* **Problem to work on**: Copy the data precisely, character for character, and leave out every picture.
----------
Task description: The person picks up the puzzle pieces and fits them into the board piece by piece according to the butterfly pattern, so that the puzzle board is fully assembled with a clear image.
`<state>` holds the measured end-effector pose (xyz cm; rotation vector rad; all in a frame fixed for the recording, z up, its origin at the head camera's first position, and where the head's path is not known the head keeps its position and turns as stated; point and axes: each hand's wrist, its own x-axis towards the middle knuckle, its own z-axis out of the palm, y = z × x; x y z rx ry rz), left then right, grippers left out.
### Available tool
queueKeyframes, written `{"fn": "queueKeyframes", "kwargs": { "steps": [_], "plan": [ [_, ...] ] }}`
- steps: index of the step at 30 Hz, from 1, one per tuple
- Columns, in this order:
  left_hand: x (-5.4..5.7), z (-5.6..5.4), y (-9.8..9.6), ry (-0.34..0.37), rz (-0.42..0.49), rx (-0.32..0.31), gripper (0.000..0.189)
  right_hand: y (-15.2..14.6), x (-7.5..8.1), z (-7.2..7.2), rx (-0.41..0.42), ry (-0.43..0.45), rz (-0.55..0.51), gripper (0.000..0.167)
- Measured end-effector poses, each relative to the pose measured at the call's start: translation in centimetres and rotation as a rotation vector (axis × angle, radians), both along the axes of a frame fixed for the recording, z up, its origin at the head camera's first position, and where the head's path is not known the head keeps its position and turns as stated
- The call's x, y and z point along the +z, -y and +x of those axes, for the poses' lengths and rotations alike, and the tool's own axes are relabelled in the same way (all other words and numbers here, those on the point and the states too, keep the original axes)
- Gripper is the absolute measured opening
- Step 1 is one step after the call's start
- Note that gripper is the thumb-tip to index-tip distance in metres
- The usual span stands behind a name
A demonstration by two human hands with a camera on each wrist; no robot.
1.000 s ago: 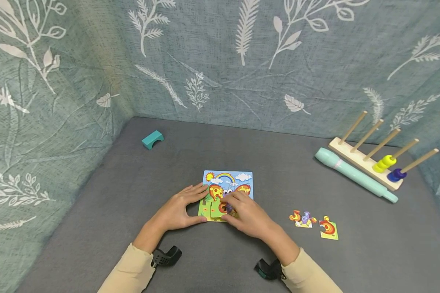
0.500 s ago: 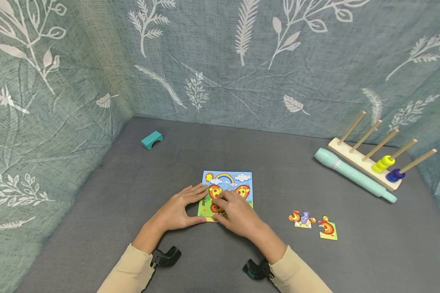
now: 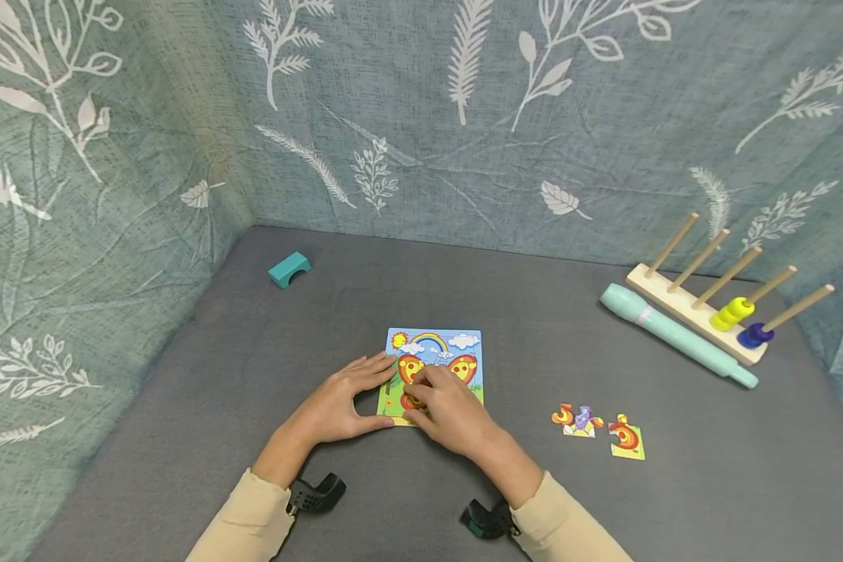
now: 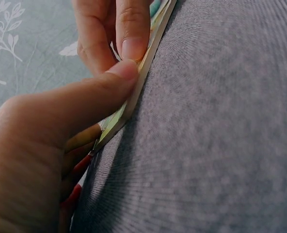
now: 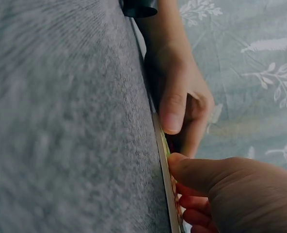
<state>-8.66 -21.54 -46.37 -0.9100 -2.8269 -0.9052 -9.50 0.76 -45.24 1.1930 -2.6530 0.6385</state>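
A square jigsaw puzzle board (image 3: 465,342) with a butterfly, sun and rainbow picture lies on the grey cloth. My left hand (image 3: 336,402) holds its near left corner, fingers along the left edge and thumb (image 4: 120,77) on the near edge. Bent over the lower part of the board, my right hand (image 3: 455,410) has thumb and fingertips on a puzzle piece (image 3: 409,402) with a red swirl, at the lower left of the picture. That hand covers the middle and lower right of the picture. Two loose puzzle pieces, one with purple (image 3: 579,421) and one with a red ring (image 3: 627,438), lie to the right.
At the far right stands a wooden peg stand (image 3: 681,300) with yellow and dark blue beads. A mint-green tube-like object (image 3: 681,337) lies in front of it. A teal arch block (image 3: 289,269) sits at the back left. Leaf-patterned curtain (image 3: 407,117) hangs behind.
My right hand has moved left with the red-swirl piece, which was lying askew and now sits lower left in the picture. The left hand has stayed at the corner.
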Motion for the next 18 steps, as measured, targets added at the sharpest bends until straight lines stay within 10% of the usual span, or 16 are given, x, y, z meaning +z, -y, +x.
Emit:
{"fn": "queueKeyframes", "kwargs": {
  "steps": [18],
  "plan": [
    [-0.5, -0.5, -1.7, 0.021, 0.069, -0.036, 0.058, 0.1, -0.4, -0.2, -0.007, 0.009, -0.016, 0.014]
  ]
}}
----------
* **Reply**:
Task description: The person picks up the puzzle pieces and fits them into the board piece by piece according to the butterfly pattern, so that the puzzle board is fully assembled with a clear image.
`<state>` holds the measured end-effector pose (xyz cm; rotation vector rad; all in a frame fixed for the recording, z up, its origin at the head camera's first position, and where the head's path is not known the head keeps its position and turns as stated; point and axes: each hand's wrist, its own x-axis towards the middle knuckle, its own z-axis out of the palm, y = z × x; x y z rx ry rz), left then right, grippers left out.
### Available tool
queueKeyframes, written `{"fn": "queueKeyframes", "kwargs": { "steps": [_], "plan": [ [_, ...] ] }}`
- steps: index of the step at 30 Hz, from 1, one per tuple
- Columns, in this order:
  left_hand: x (-5.4..5.7), z (-5.6..5.4), y (-9.8..9.6), ry (-0.34..0.37), rz (-0.42..0.49), rx (-0.32..0.31), gripper (0.000..0.189)
  right_hand: y (-15.2..14.6), x (-7.5..8.1), z (-7.2..7.2), rx (-0.41..0.42), ry (-0.43..0.45), rz (-0.55..0.51), gripper (0.000..0.167)
- Measured end-effector poses, each relative to the pose measured at the call's start: translation in centimetres and rotation as a rotation vector (axis × angle, radians), both along the axes of a frame fixed for the recording, z up, its origin at the head camera's first position, and where the head's path is not known the head keeps its position and turns as stated
- The call's x, y and z point along the +z, -y and +x of those axes, for the poses' lengths and rotations alike, and the tool's own axes are relabelled in the same way (all other words and numbers here, those on the point and the states too, keep the original axes)
- Gripper is the absolute measured opening
- Step 1 is one step after the call's start
- Note that gripper is the thumb-tip to index-tip distance in metres
- The usual span stands behind a name
A demonstration by two human hands with a camera on each wrist; no robot.
1.000 s ago: 
0.500 s ago: 
now: 
now: 
now: 
<state>-8.66 -21.54 -46.37 -0.9100 -2.8269 -0.9052 -9.50 0.76 -45.24 1.1930 -2.6530 0.6385</state>
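A square jigsaw puzzle board (image 3: 465,342) with a butterfly, sun and rainbow picture lies on the grey cloth. My left hand (image 3: 336,402) holds its near left corner, fingers along the left edge and thumb (image 4: 120,77) on the near edge. Bent over the lower part of the board, my right hand (image 3: 455,410) has thumb and fingertips on a puzzle piece (image 3: 409,402) with a red swirl, at the lower left of the picture. That hand covers the middle and lower right of the picture. Two loose puzzle pieces, one with purple (image 3: 579,421) and one with a red ring (image 3: 627,438), lie to the right.
At the far right stands a wooden peg stand (image 3: 681,300) with yellow and dark blue beads. A mint-green tube-like object (image 3: 681,337) lies in front of it. A teal arch block (image 3: 289,269) sits at the back left. Leaf-patterned curtain (image 3: 407,117) hangs behind.
My right hand has moved left with the red-swirl piece, which was lying askew and now sits lower left in the picture. The left hand has stayed at the corner.
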Motion for the next 18 steps, as measured, targets added at the sharpest bends until straight lines stay within 10% of the usual span, or 16 are given, x, y, z meaning +z, -y, +x.
Emit:
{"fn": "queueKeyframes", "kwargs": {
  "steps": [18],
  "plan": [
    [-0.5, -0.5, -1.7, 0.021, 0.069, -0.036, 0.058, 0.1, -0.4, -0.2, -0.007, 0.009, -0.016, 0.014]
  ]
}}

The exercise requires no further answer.